Unstructured Data Growth and AI Challenges Drive Increased IT Spending

data management

A new survey reveals 85% of IT leaders expect increased data storage spend in 2026 as unstructured data volumes surge and AI integration presents new challenges for classification and security.

A new industry survey reveals a significant increase in both unstructured data collection and associated management costs, alongside escalating challenges related to artificial intelligence integration. According to the Komprise 2026 State of Unstructured Data Management report, 85% of IT and data storage leaders anticipate higher data storage expenditure in 2026. Furthermore, 74% of organizations are now managing over 5PB of unstructured data, marking a 57% increase since 2024.

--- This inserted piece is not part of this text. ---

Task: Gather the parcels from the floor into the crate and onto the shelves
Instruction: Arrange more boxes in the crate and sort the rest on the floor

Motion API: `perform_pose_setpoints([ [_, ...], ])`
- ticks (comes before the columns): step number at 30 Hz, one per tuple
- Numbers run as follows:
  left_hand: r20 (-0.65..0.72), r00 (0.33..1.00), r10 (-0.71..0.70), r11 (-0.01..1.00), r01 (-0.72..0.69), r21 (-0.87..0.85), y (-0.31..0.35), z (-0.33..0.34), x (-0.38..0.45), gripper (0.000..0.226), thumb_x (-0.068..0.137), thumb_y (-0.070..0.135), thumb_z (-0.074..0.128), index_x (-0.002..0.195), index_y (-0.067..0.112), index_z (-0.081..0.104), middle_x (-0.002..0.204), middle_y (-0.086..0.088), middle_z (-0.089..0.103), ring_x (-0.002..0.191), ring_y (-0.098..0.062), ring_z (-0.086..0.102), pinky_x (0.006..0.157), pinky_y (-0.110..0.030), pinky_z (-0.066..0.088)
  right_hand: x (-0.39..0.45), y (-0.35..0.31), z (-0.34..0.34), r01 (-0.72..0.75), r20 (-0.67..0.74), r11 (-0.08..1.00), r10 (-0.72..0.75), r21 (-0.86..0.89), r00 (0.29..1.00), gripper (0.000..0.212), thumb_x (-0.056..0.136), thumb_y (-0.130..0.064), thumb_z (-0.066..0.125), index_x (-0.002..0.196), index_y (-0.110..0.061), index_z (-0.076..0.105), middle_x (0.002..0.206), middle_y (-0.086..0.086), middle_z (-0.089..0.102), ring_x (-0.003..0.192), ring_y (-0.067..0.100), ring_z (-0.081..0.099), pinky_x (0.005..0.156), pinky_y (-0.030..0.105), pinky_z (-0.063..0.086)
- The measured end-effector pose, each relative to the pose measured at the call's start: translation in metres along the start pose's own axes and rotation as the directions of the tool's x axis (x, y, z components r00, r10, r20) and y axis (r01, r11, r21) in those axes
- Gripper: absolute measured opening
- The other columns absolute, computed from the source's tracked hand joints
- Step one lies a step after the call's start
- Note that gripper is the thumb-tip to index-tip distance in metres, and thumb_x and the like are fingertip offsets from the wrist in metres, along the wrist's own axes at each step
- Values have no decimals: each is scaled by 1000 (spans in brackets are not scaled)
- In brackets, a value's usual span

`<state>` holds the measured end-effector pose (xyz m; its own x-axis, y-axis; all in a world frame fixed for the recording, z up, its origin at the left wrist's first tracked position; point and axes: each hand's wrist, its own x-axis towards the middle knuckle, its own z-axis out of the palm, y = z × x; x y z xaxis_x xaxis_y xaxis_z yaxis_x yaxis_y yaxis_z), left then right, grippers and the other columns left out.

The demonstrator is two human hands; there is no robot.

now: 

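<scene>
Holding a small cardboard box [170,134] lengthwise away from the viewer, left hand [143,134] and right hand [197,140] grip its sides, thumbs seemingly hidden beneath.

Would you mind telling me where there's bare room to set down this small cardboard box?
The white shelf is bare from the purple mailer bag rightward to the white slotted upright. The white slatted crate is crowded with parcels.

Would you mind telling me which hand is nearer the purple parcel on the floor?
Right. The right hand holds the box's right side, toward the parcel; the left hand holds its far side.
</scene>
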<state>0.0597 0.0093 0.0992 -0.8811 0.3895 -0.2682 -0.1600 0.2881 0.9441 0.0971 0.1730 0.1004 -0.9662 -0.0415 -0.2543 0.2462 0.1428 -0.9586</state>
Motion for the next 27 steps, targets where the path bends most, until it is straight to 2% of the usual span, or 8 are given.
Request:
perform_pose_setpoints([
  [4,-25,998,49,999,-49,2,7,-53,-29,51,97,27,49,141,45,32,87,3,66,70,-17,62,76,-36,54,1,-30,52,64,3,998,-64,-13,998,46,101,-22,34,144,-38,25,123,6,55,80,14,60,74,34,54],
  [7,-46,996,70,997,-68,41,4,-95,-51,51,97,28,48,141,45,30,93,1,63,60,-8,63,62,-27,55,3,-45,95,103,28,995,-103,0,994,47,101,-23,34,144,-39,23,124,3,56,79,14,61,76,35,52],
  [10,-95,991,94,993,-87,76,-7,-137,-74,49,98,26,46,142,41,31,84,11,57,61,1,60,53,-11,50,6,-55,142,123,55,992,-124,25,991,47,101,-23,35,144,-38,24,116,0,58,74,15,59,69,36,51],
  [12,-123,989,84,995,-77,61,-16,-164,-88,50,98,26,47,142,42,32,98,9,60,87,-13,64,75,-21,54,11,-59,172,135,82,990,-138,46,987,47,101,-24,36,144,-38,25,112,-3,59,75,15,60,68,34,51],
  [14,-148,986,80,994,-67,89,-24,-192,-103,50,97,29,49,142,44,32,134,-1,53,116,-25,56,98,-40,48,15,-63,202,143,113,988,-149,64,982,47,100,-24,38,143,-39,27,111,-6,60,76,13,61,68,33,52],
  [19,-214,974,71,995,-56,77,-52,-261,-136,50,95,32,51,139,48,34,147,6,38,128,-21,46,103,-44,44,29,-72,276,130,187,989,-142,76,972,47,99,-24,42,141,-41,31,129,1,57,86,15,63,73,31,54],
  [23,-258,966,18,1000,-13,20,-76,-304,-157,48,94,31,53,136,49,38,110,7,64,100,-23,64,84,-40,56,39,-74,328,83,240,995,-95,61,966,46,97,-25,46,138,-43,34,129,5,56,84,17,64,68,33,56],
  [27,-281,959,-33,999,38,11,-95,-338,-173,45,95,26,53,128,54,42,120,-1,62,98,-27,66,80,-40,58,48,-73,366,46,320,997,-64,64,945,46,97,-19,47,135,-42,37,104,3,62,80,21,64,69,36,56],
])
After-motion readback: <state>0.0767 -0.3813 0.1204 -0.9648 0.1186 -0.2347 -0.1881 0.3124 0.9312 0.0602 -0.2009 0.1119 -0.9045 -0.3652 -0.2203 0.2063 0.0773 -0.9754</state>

Unstructured data is fundamental to modern enterprises across various sectors. For instance:

  • Banks leverage customer emails and chat transcripts to enhance fraud detection beyond traditional monitoring.
  • Hospitals utilize physician/nurse notes and medical images within electronic health records to improve early detection for high-risk patients.
  • AI applications heavily rely on unstructured data. An e-commerce company, for example, might deploy AI to analyze social media comments and customer reviews to automate and refine customer support.

To effectively manage burgeoning data volumes and control rising costs, enterprise IT infrastructure teams are increasingly focusing on implementing unstructured data classification. This strategy is identified by survey respondents as a top priority for optimizing storage, bolstering data governance, enhancing ransomware defense, improving security, and curating data for AI initiatives. Simultaneously, classifying and tagging unstructured data poses the primary challenge in preparing data for AI.

The survey also indicates a strong intent among enterprises to boost investment in AI-ready technology and talent. This includes modernizing and upgrading data storage and management platforms, as well as hiring specialized AI infrastructure leaders.

Key Statistics from the Survey:

Challenges & Priorities

  • Top data storage priorities for the coming year: Cost optimization (64%), data preparation/classification for AI (61%), and cloud migration (54%).
  • Top technical challenges for unstructured data management: Classifying data for AI (58%), followed by moving data without disruption (53%).
  • Top business challenge: Reducing data risk associated with AI (62%).
  • Greatest data concern for generative AI: Security, specifically corporate data leakage (46%).
  • Internal Visibility: Nearly half (47%) of respondents expressed concern about departments lacking visibility into storage spend and data usage.
  • Primary challenge in preparing data for AI: Classifying and tagging (56%), a notable increase from 41% in 2024. Data governance and security concerns rank as the second leading challenge (46%).
  • Future requirements for unstructured data management: Data classification and tagging (61%), analytics and reporting (60%), and sensitive data detection (57%).
  • Top skills gaps: AI data management (62%, up from 43% in 2024), cloud storage strategies (60%), and data security/compliance (49%).

Strategies for 2026

  • AI Budget Increase: 40% of organizations plan to increase their IT budget for AI, compared to 30% in 2024.
  • Platform Upgrades: To meet security and AI demands, 64% of IT leaders will invest in upgrading data storage and management platforms, an increase from 53% in 2024.
  • AI Strategy Task Force: 58% are forming internal task forces (IT, security, legal, etc.) to develop a comprehensive AI strategy.
  • Staffing for AI: Nearly half of respondents anticipate adding staff, with a focus on hiring IT infrastructure leaders dedicated to building the AI foundation (53%) and engineers/developers with AI expertise (49%).

The accelerating growth of unstructured data has reached a critical juncture. Organizations that fail to assess their data estates, growth trajectories, business priorities, security posture, and IT resources risk having the challenges outweigh the benefits. Managing this data with outdated methods, skills, and tools is no longer sustainable; a paradigm shift in unstructured data management strategies is essential for the AI era.